[Stored data entries]
⁂
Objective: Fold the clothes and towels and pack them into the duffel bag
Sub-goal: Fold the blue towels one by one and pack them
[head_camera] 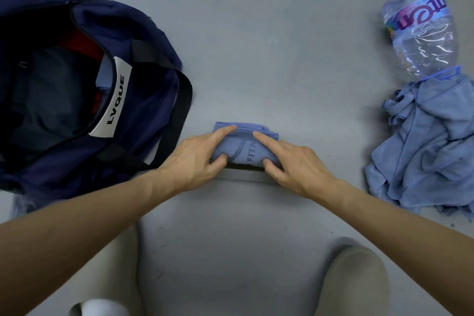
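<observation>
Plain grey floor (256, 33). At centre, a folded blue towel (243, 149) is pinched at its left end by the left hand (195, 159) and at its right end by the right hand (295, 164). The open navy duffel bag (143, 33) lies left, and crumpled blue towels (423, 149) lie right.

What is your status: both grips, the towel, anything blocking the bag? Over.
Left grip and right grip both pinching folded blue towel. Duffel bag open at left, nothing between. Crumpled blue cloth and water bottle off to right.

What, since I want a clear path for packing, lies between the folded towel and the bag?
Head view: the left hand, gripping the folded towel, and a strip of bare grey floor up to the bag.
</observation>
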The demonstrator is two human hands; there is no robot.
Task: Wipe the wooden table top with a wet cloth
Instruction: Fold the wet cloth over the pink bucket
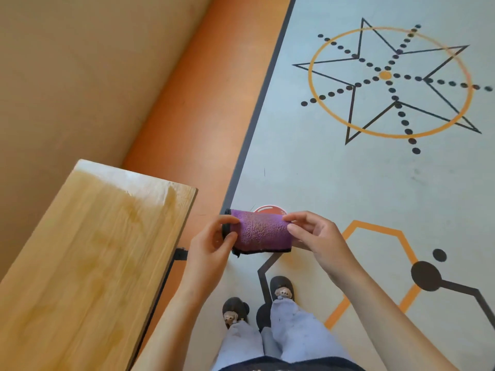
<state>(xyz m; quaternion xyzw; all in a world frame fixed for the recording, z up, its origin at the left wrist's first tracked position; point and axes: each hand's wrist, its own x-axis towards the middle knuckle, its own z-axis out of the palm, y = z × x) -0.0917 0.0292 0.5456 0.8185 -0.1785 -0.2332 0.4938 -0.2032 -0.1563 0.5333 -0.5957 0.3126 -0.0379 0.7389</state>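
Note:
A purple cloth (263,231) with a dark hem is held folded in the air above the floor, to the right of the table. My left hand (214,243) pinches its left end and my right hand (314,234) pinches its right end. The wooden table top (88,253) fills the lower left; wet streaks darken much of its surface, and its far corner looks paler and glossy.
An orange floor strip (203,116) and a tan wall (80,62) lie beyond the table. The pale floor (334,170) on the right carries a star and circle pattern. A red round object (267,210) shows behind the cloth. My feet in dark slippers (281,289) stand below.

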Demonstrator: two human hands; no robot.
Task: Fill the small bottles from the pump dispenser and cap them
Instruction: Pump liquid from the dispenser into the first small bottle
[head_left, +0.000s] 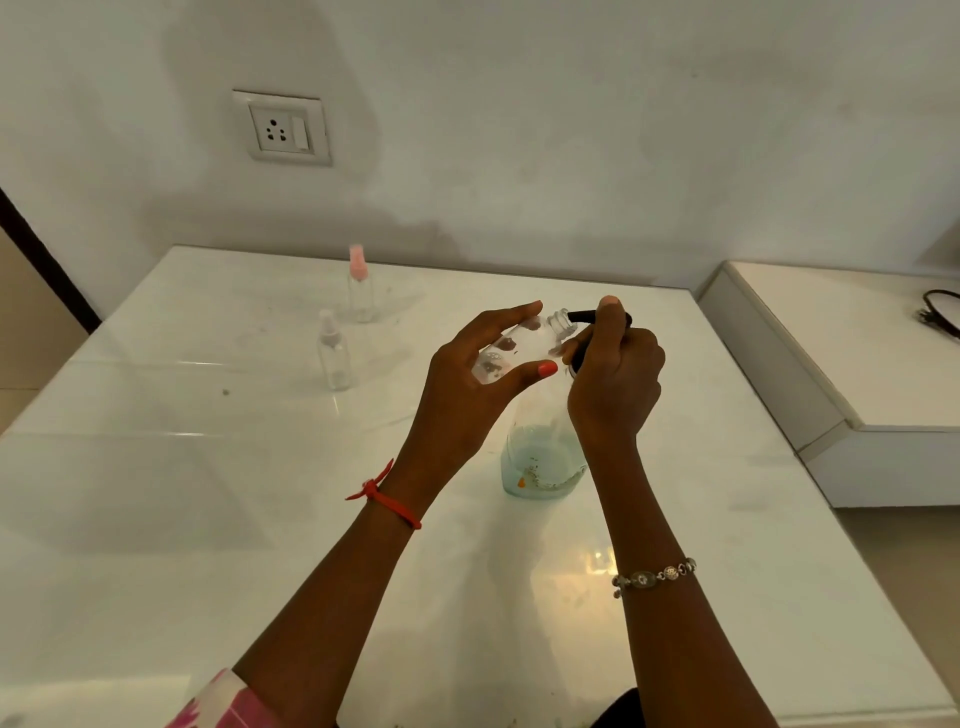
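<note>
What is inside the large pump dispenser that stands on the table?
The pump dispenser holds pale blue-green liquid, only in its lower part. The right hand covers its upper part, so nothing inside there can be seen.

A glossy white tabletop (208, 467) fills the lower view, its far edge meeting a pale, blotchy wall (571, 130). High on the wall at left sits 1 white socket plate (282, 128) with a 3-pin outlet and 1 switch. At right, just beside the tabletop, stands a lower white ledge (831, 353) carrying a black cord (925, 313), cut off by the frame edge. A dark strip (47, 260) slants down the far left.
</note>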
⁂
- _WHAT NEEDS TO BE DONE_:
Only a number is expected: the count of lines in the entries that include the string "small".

- _RESPONSE TO THIS TASK_:
2